Dans le cadre d'une situation européenne instable ou menaçante, la possibilité de l’État de s'autoconserver repose, pour Schmit, sur une action qui émane de sa souveraineté et de son autonomie, la capacité d'une décision  d'exception.

Ainsi , la survie  d'une communauté politique a besoin d'un État pourvu du "ius belli", car la guerre comme inimitié radicale ne peut exister que d’État à État et seul l’État peut lui consacrer des ressources vitales.

Sous cet angle, l’État qui mène une politique pacifiste ou humanitaire cesse d'être un sujet politique ou une unité significative du système international (Union européenne), car seul l’État, caractérisé par un rapport stable à son territoire et qui reste dans une relation de possession naturelle avec lui,  peut assurer l'auto-conservation d'une société.

41-mdkcq6IL._SX328_BO1,204,203,200_.jpgUnion européenne et Confédération d’États. De la guerre inter-étatique à la "guerre civile mondiale"

La naissance de l'Union Européenne,dans les années 50, anticipant sur un monde pacifié, remplace l'ancien ordre étatique autour d'un concept dépolitisé et fonctionnel, l'intégration régionale, se situant entre les deux niveaux, du globalisme  et les États nationaux classiques. Elle marque la fin de la géopolitique traditionnelle, comme rivalité entre sujets belliqueux et résiste à la tendance continentale et eurasienne  des "grands espaces", ainsi qu'à la diversification du monde multipolaire.

Sa constitution d'acteur incomplet, lui interdit de se ranger du coté des puissances eurasiennes  et de pratiquer un jeu d' équilibre  et de contre-poids entre le pouvoir thalassocratique dominant et la logique continentale du Heartland. Par ailleurs elle participe du politéisme des valeurs,  propre à l'universalisme  mondialiste et ne peut saisir les occasions de l'ère post-moderne, pour profiter de la reconfiguration du monde.
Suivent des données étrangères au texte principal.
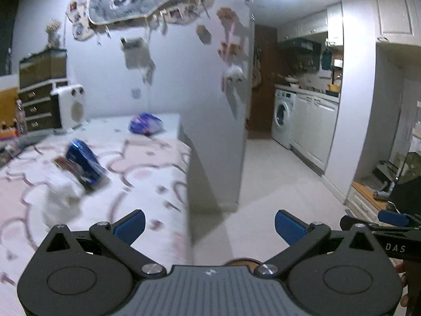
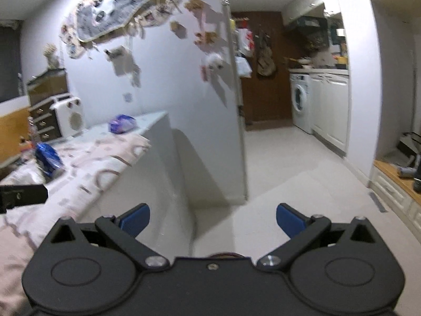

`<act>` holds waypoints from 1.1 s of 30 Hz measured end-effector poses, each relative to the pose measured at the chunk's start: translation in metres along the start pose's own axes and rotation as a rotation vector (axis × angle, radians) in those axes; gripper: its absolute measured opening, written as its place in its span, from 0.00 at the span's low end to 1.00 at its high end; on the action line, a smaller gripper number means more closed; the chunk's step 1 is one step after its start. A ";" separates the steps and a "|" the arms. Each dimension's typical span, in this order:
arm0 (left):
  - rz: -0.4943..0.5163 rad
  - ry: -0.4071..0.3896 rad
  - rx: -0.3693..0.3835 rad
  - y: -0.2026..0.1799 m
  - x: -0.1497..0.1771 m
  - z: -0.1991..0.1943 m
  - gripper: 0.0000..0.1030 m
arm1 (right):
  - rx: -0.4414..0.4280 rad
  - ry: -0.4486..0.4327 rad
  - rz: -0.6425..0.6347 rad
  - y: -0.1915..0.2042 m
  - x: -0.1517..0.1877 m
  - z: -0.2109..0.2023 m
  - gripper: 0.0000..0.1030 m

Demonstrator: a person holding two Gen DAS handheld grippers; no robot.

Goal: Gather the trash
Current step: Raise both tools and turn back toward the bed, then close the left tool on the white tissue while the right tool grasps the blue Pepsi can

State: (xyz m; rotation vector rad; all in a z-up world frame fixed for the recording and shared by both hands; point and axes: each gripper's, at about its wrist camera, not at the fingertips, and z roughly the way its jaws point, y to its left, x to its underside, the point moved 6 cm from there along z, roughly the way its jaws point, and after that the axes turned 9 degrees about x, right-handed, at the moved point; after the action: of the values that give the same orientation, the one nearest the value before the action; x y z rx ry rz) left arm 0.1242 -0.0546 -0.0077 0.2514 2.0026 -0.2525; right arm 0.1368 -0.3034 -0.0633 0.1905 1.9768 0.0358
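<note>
A table with a pink patterned cloth [image 1: 147, 173] carries trash: a crumpled white paper [image 1: 61, 200], a dark blue packet [image 1: 84, 163] lying tilted beside it, and a purple wrapper [image 1: 144, 125] at the far end. In the right wrist view the blue packet [image 2: 47, 158] and purple wrapper [image 2: 122, 123] lie on the cloth [image 2: 105, 155] to the left. My left gripper [image 1: 210, 226] is open and empty over the table's right edge, short of the paper. My right gripper [image 2: 212, 221] is open and empty beside the table, above the floor; its blue fingertip [image 1: 393, 217] shows in the left wrist view.
A white wall [image 1: 210, 92] with hanging decorations ends the table. Drawers [image 1: 39, 105] and a white appliance [image 1: 71, 108] stand at the back left. To the right, a tiled floor [image 1: 276, 179] runs past a washing machine [image 1: 284, 117] and white cabinets [image 1: 315, 131].
</note>
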 end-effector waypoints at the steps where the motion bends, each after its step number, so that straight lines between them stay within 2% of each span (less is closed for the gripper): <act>1: 0.005 -0.007 -0.008 0.009 -0.004 -0.004 1.00 | -0.019 -0.005 -0.003 0.010 -0.004 0.000 1.00; 10: 0.034 -0.050 -0.108 0.109 -0.026 -0.017 1.00 | -0.174 -0.021 -0.017 0.093 -0.027 0.002 1.00; 16: 0.034 -0.033 -0.121 0.178 -0.035 -0.001 1.00 | -0.207 -0.004 -0.025 0.138 -0.038 0.016 1.00; 24: 0.111 0.022 -0.075 0.245 -0.032 0.057 1.00 | -0.250 0.039 0.010 0.185 -0.062 0.039 1.00; 29: 0.078 0.102 -0.059 0.275 -0.019 0.099 1.00 | -0.291 0.048 -0.006 0.225 -0.080 0.050 1.00; 33: 0.039 0.091 0.007 0.284 -0.009 0.110 1.00 | -0.345 0.092 0.008 0.267 -0.097 0.068 1.00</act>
State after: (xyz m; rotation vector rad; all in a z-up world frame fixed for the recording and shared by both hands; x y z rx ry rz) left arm 0.3036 0.1843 -0.0653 0.3109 2.0853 -0.2264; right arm 0.2679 -0.0593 0.0279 -0.0288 2.0257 0.3945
Avec le désencrage de la Grande Bretagne du continent  se confirme  la prépondérance des puissances de la mer sur celles de la terre et la déterritorialisation du pouvoir d'éversion, qu'il prenne la forme du néo-terrorisme global ou d'autres formes de conflit armé. Ceci  implique  une transformation de la guerre inter-étatique en "guerre civile mondiale". La politique devient une simple potentialité d'opposition et de révolte, au cœur d'un universalisme nihiliste. Dans ce contexte le processus de démondialisation en cours, avec l'irruption du politique  et le retour sécuritaire de la forme étatique, implique une revendication d'indépendance et d'initiative stratégique, autrefois impensable, vis à vis de l'Amérique. Cette revendication postule également une réforme institutionnelle profonde .Selon l'ancien président de la Commission, Jacques Delors, l'Union européenne devrait s’inspirer du modèle de la confédération d’État et des capacités d'action de troisième force. Conçue en revanche comme espace euro-atlantique et comme appendice de l'Amérique, sa liberté de manœuvre est limitée, bien qu'elle puisse se donner le but commun de la conservation politique, si son existence politique était assortie d'un "ius belli". Or, l'objectif historique d'Hégémon est d'éviter la constitution d'un bloc continental eurasien, le Heartland, rivalisant avec les États-Unis. Pour rappel, l'évolution planétaire du monde, depuis l'effondrement de l'Union Soviétique a comporté une déterritorialisation des sociétés, dépourvues de frontières et la soumission du monde à la logique des flux, ou, en définitive,à la logique de la mer. Au même temps l'élargissement de l'Union européenne et de l'Otan vers les grands espaces d'Asie a substitué le principe d'ordre des relations internationales, de l'universalisme abstrait du droit international public aux rapports de force du réalisme classique.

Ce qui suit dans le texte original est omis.